[GH-ISSUE #19264] issue: Uploaded file hash remains in database even when OCR fails, causing false duplicate detection #122138

Closed
opened 2026-05-21 00:36:13 -05:00 by GiteaMirror · 4 comments
Owner

Originally created by @flefevre on GitHub (Nov 18, 2025).
Original GitHub issue: https://github.com/open-webui/open-webui/issues/19264

Check Existing Issues

  • I have searched for any existing and/or related issues.
  • I have searched for any existing and/or related discussions.
  • I have also searched in the CLOSED issues AND CLOSED discussions and found no related items (your issue might already be addressed on the development branch!).
  • I am using the latest version of Open WebUI.

Installation Method

Docker

Open WebUI Version

v0.6.36

Ollama Version (if applicable)

No response

Operating System

Ubuntu 22.04

Browser (if applicable)

No response

Confirmation

  • I have read and followed all instructions in README.md.
  • I am using the latest version of both Open WebUI and Ollama.
  • I have included the browser console logs.
  • I have included the Docker container logs.
  • I have provided every relevant configuration, setting, and environment variable used in my setup.
  • I have clearly listed every relevant configuration, custom setting, environment variable, and command-line option that influences my setup (such as Docker Compose overrides, .env values, browser settings, authentication configurations, etc).
  • I have documented step-by-step reproduction instructions that are precise, sequential, and leave nothing to interpretation. My steps:
  • Start with the initial platform/version/OS and dependencies used,
  • Specify exact install/launch/configure commands,
  • List URLs visited, user input (incl. example values/emails/passwords if needed),
  • Describe all options and toggles enabled or changed,
  • Include any files or environmental changes,
  • Identify the expected and actual result at each stage,
  • Ensure any reasonably skilled user can follow and hit the same issue.

Expected Behavior

If OCR fails, the file should either:
Not be stored at all, or
Be stored with a clear "failed OCR" status that doesn't block future uploads

Actual Behavior

When uploading a file to the platform that fails OCR (returns no text), the file's hash is still stored in the database.
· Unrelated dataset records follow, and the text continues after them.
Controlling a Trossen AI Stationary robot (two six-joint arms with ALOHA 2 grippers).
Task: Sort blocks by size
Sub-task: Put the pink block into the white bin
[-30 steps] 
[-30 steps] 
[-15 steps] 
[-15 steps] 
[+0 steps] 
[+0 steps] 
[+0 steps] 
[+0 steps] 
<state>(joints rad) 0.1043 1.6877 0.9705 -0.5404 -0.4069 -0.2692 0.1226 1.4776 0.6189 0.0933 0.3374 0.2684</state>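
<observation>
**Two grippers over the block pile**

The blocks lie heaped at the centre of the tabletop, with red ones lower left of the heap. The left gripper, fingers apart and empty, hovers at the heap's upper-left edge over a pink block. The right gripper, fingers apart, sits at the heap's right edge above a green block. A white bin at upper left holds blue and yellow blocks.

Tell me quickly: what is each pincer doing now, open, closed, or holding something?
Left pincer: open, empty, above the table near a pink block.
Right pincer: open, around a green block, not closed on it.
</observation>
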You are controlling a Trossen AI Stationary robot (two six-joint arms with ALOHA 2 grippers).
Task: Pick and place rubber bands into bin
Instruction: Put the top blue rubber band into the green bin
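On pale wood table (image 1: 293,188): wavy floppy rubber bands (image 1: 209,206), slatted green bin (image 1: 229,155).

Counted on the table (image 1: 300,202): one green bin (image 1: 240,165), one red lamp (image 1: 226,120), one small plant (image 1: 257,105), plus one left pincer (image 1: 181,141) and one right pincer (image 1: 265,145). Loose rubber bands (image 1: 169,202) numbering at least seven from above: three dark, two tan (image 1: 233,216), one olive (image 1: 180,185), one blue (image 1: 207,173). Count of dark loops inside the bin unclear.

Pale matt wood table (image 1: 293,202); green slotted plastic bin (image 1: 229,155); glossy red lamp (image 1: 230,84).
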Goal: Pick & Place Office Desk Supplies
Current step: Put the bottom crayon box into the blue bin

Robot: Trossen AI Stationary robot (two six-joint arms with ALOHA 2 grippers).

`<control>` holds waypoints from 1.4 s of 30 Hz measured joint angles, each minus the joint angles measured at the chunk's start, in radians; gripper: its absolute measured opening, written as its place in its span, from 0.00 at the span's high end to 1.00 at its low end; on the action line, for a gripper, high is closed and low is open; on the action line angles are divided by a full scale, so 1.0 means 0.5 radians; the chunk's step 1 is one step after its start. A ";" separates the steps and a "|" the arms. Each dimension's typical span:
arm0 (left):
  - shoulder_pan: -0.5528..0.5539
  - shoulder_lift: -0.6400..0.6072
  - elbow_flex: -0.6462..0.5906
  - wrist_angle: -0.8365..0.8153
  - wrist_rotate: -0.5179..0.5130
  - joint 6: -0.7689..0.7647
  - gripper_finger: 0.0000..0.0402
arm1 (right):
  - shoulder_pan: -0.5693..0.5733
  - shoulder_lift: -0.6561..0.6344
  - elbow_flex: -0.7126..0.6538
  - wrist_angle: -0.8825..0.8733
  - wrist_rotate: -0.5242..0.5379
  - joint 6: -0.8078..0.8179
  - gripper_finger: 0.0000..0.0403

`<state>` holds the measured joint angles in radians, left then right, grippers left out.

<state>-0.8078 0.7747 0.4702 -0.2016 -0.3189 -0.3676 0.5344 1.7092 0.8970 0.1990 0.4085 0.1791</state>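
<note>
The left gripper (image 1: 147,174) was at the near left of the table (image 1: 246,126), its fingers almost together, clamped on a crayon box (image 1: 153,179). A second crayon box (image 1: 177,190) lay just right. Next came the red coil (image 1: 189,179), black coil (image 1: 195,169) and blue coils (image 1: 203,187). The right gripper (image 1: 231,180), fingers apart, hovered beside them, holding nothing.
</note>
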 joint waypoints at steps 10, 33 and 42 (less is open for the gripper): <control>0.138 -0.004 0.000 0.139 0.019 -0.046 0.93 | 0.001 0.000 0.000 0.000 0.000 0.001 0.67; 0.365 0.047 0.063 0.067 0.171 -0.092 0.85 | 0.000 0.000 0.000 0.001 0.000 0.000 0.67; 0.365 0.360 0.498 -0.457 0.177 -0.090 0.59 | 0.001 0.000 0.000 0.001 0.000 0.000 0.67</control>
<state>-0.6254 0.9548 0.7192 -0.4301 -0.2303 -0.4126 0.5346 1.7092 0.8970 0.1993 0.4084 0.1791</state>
This creates an inconsistency where:

The file does not appear in the knowledge base listing (as expected, since OCR failed)
However, subsequent upload attempts for the same file incorrectly report a "duplicate file" error

Steps to Reproduce

Upload a file that fails OCR (e.g., a corrupted or unsupported file type)
Observe that the file doesn't appear in the knowledge base listing
Attempt to upload the same file again
Notice the system reports it as a duplicate, even though it wasn't properly added

Logs & Screenshots

Current Behavior:

The file hash is stored in the database
The knowledge base listing doesn't show the file
Subsequent uploads are blocked by the duplicate detection system

Additional Context:
This appears to be a data consistency issue where the database state doesn't match the UI state. The duplicate detection system is working as intended (checking hashes), but the initial upload process isn't properly handling failed OCR cases.

Additional Information

Possible Solutions:

Add a flag in the database to mark files with failed OCR
Modify the upload process to only store hashes for successfully processed files
Update the duplicate detection to ignore files marked as failed
Severity: Medium (affects user experience but doesn't cause data loss)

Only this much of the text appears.